Last week President Obama discussed his proposals for reforming higher education in an effort to control costs, debt and increase graduation rates. Over the next week knowyourcollegecosts.org will blog a variety of viewpoints concerning the president’s proposed reforms.
The first reaction comes from academics polled by Inside Higher Ed (“Disappointed but Not Surprised”). Colleen Flaherty states:
in reacting to Obama’s higher education policy speech at the State University of New York at Buffalo Thursday, in which the president proposed a ratings system for institutions to be tied to federal aid, faculty members expressed disappointment. While emphasizing that access to college is a good thing, they said, the speech failed to address deeper problems facing higher education — such as lack of funding, skyrocketing tuition and the increasing employment of adjunct faculty — and was too enthusiastic about massive open online courses (MOOCs), whose pedagogical effectiveness remains largely untested.

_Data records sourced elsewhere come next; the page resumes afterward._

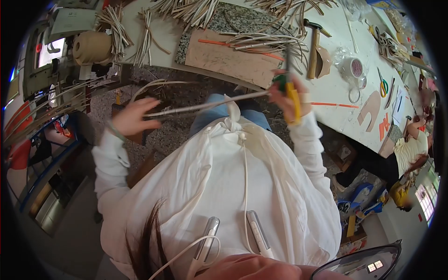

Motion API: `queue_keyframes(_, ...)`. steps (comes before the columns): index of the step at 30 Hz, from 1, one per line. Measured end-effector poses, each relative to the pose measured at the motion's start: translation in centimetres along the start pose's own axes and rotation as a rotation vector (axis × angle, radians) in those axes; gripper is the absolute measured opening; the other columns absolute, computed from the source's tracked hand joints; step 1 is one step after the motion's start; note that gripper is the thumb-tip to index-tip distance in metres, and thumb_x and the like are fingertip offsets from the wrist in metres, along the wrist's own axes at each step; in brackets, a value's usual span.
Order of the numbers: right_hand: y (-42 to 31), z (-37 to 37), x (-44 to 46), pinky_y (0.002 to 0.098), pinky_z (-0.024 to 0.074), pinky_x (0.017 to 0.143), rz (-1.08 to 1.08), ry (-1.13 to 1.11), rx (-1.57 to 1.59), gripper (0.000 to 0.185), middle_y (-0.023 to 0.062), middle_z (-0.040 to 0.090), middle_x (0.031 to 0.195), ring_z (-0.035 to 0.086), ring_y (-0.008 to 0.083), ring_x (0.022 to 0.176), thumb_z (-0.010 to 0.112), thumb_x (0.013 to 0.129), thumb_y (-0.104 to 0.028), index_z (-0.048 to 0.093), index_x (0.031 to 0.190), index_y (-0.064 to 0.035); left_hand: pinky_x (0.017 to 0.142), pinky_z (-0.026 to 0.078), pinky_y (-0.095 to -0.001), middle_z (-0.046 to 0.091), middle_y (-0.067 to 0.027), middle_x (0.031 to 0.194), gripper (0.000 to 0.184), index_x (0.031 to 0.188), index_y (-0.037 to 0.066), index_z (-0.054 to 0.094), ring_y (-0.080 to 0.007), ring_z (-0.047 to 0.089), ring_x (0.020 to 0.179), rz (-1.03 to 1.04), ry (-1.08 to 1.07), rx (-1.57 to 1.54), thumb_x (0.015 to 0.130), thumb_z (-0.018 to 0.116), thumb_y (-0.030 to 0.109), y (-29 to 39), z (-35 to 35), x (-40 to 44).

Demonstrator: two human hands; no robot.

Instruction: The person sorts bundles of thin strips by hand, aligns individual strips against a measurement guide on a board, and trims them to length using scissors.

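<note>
My right hand (293, 95) is closed round a blurred tool with a yellow and green handle (293, 100); its dark, narrow end points up over the table edge. A pale, thin strip (210, 105) runs leftward from this hand across my lap. My left hand (135, 116) is at the strip's other end, its fingers stretched out and apart, with the strip passing between thumb and fingers. Another curved pale strip (161, 83) arches just above the left hand. In front of me a tan board (224, 58) lies at the table edge on a speckled stone slab (238, 18).
Bundles of pale strips (186, 11) lie along the worktable (338, 88). Right of the board are a hammer (314, 51), a tape roll (353, 68) and scissors (383, 86). A brown roll (92, 48) stands left. Another person (406, 156) is at far right.
</note>
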State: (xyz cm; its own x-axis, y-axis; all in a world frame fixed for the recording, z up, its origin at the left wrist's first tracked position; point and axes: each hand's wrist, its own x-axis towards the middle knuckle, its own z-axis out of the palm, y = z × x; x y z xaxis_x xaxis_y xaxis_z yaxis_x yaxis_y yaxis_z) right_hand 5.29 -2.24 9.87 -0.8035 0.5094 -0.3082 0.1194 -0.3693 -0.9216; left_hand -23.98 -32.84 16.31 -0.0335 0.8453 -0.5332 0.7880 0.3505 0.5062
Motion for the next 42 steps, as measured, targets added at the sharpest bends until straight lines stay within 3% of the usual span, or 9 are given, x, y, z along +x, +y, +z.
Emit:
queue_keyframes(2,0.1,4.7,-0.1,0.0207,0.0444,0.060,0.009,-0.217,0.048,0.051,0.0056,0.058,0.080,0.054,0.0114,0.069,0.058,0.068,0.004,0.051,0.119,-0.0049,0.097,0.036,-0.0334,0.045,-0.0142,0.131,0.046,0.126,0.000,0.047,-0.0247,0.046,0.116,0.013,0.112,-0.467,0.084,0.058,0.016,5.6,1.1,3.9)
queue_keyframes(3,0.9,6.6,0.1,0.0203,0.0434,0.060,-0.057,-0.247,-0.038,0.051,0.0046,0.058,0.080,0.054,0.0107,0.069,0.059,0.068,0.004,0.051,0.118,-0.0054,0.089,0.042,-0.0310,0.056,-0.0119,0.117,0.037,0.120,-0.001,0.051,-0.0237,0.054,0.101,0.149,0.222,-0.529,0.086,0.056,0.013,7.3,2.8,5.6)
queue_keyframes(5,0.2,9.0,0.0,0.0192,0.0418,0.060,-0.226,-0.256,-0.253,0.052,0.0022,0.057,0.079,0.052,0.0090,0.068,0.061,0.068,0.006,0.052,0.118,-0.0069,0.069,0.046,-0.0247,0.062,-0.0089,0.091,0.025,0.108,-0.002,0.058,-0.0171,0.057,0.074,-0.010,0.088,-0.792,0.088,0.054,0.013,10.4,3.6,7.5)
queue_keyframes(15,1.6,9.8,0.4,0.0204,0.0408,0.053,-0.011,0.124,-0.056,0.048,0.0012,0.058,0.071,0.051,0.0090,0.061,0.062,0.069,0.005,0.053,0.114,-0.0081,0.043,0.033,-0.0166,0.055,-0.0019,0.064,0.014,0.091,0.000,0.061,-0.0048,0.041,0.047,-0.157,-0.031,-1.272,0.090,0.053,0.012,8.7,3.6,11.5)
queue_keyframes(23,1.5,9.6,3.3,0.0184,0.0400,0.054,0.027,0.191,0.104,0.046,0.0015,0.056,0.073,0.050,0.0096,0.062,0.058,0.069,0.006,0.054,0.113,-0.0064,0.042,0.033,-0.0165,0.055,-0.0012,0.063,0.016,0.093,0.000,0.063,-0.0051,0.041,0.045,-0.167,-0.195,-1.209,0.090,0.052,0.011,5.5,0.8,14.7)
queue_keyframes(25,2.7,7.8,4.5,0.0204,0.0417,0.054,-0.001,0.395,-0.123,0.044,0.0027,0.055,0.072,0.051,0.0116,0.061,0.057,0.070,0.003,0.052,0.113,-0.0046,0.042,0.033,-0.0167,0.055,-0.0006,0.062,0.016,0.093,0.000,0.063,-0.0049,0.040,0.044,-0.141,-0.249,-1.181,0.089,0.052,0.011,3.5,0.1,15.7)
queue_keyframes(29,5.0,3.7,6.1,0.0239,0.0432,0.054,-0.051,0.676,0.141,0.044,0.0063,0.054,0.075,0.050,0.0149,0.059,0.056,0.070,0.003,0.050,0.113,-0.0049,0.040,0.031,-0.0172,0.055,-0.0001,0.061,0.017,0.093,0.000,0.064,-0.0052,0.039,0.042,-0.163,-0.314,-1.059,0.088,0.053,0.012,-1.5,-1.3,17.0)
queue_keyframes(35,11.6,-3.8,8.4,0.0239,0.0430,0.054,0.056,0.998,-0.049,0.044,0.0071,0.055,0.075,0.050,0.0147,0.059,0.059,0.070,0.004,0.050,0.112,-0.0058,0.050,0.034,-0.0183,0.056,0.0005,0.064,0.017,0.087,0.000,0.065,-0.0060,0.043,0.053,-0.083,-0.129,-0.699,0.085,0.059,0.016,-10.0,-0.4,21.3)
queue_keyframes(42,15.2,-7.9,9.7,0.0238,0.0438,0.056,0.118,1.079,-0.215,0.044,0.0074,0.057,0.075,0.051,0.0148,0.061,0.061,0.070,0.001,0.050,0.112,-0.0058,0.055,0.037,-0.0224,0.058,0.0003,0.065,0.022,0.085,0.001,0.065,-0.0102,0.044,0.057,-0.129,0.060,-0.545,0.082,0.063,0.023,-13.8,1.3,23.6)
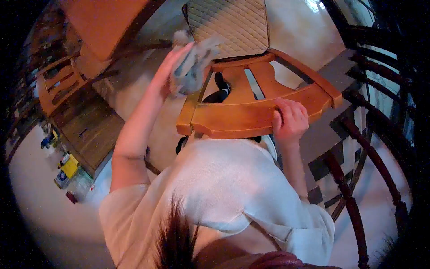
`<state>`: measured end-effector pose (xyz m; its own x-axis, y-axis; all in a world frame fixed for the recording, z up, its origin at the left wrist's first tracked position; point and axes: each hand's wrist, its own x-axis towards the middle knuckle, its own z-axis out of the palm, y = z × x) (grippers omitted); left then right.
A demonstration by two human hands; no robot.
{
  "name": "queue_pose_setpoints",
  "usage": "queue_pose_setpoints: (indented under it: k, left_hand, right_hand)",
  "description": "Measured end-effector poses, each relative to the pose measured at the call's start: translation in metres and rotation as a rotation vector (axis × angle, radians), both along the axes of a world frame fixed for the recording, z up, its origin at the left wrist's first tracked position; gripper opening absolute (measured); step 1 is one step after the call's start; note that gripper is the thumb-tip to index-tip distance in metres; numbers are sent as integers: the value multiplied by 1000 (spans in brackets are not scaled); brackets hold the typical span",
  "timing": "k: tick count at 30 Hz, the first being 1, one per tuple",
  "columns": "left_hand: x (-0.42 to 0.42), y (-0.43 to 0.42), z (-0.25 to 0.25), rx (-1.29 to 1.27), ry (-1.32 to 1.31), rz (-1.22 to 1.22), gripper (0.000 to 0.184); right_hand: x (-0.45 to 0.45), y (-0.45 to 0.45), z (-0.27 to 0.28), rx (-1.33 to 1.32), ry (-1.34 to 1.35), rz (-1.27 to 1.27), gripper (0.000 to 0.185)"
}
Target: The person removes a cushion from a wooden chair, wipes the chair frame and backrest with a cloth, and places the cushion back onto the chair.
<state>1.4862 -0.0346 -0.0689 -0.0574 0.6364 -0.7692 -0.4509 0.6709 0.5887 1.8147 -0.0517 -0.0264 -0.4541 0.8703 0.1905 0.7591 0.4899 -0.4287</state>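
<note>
A wooden chair (251, 117) stands right in front of me, its curved top rail nearest my body. My right hand (291, 120) grips that rail toward its right end, fingers curled over the edge. My left hand (172, 67) is raised beside the chair back's left post, closed on a crumpled greyish cloth (190, 71). Motion smears the cloth and the fingers, and the cloth partly hides the post. Beyond the backrest lies the chair's quilted beige seat cushion (228, 27).
An orange-brown tabletop (105, 22) is at the upper left, with another wooden chair (60, 85) below it. Small bottles and a yellow packet (70, 166) lie on the left. Dark turned railings (354, 210) run along the right side. Something black (218, 92) shows through the chair back.
</note>
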Motion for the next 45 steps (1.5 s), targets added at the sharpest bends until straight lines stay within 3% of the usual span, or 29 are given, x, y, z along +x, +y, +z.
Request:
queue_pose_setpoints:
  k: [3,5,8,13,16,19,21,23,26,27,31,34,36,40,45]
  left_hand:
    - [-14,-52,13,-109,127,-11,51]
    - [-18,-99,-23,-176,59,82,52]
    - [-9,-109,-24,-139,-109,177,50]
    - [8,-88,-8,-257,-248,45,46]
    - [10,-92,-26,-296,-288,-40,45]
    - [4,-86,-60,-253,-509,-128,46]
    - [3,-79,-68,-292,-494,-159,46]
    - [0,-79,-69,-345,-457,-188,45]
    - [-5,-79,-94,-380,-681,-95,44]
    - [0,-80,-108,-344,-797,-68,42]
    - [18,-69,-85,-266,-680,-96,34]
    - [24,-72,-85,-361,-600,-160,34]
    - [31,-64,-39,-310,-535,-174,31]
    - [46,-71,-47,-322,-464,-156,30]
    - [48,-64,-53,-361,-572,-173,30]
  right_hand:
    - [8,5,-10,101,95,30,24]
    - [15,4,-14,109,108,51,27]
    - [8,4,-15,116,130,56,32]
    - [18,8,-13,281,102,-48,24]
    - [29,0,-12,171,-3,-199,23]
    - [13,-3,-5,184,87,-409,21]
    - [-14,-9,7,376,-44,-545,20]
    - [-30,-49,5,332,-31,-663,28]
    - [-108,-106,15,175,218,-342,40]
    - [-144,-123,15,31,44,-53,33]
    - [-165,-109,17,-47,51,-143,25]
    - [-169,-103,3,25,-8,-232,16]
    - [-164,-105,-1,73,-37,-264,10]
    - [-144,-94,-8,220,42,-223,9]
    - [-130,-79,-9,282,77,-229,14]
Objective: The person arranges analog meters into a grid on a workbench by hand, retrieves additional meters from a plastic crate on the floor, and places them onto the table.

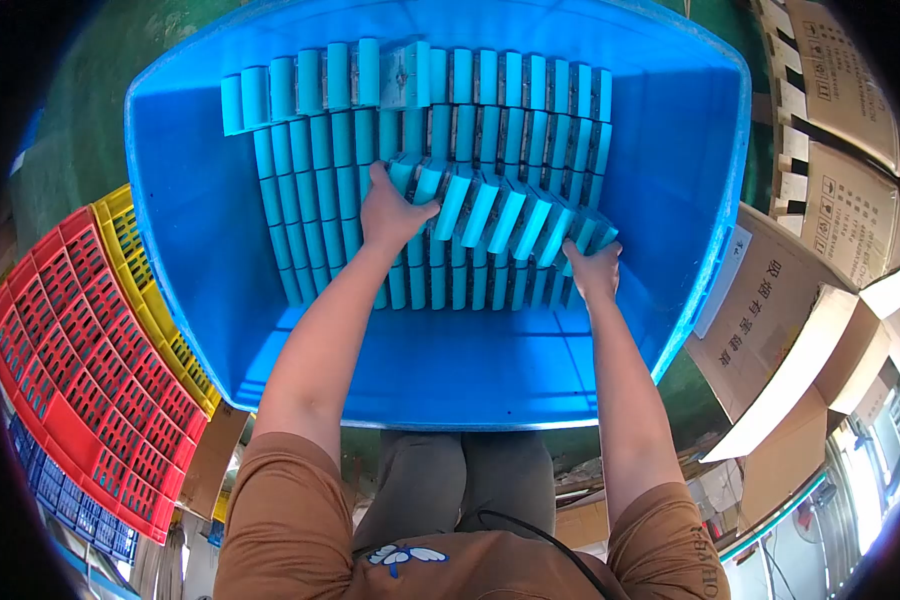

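A row of several turquoise rectangular blocks (pixel 480 210) is squeezed lengthwise between my two hands, tilted down toward the right. My left hand (pixel 390 212) presses its left end with fingers closed round it. At the lower right end, my right hand (pixel 594 270) grips the last blocks. More turquoise blocks (pixel 320 190) stand in packed rows under and behind the held row, on the floor of a large blue bin (pixel 450 370). One block (pixel 400 78) in the far row sits turned, showing a greyish flat side. What the blocks are exactly I cannot tell.
Left of the bin stand a red slatted crate (pixel 90 370), a yellow crate (pixel 145 280) and a dark blue crate (pixel 60 490). Cardboard boxes (pixel 850 200) are stacked on the right, and an open carton (pixel 770 310) has flaps sticking out near the bin's rim.
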Demonstrator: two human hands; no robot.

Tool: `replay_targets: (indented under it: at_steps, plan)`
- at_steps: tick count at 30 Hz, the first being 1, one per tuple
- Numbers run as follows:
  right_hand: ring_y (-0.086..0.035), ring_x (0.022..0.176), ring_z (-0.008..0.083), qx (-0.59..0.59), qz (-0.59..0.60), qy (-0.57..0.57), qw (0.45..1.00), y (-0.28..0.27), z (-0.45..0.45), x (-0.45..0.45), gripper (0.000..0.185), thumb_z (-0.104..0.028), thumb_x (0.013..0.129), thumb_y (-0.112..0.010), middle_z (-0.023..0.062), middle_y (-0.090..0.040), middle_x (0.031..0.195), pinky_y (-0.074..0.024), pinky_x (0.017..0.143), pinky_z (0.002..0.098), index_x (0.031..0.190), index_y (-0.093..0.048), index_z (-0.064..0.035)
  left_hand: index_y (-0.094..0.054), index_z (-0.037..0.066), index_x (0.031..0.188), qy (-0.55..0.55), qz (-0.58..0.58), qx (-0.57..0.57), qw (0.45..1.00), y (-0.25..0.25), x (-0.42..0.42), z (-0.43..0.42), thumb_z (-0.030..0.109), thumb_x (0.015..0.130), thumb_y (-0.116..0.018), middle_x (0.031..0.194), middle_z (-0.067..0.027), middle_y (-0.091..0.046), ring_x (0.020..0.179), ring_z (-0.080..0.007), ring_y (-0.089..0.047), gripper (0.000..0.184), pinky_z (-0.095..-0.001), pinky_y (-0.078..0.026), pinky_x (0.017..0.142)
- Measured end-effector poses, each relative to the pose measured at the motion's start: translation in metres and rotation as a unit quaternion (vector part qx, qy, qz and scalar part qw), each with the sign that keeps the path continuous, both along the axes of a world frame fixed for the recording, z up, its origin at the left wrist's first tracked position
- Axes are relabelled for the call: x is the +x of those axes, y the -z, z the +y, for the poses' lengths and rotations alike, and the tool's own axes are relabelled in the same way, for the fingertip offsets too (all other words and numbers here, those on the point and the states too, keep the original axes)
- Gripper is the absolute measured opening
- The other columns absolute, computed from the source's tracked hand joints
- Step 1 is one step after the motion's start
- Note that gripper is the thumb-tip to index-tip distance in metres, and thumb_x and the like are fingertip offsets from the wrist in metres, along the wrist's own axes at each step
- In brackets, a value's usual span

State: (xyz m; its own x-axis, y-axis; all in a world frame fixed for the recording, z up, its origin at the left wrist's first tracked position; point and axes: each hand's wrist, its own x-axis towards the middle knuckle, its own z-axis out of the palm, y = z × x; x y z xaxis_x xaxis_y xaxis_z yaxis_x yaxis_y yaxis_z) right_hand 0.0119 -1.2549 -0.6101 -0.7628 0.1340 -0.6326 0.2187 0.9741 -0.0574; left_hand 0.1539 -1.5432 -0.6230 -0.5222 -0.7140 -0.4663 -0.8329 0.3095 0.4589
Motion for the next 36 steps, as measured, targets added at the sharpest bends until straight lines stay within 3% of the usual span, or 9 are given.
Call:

Faculty noted a number of perceived flaws in the plan. First, they argued that the outcomes-based assessment (graduation rates) was just an extension of K-12 federal No Child Left Behind Act. Rudy Fichtenbaum, president of the American Association of University Professors stated that non-elite Universities would become obsessed with ratings and move toward a more standardized curriculum that produced graduates in able to get more funding. Other professors also voiced displeasure with the idea of focusing on outcomes rather than learning. The idea of providing “value” in higher ed was viewed as problematic because as one professor mentioned:
I’m not seeing the value of a college education in terms of participation in public culture, or a graduate’s acquisition of the skills and curiosity essential to ‘learning how to learn.’ … Do we really want to say that an elementary school teacher has had a less successful college education than a hedge fund manager? I hope not.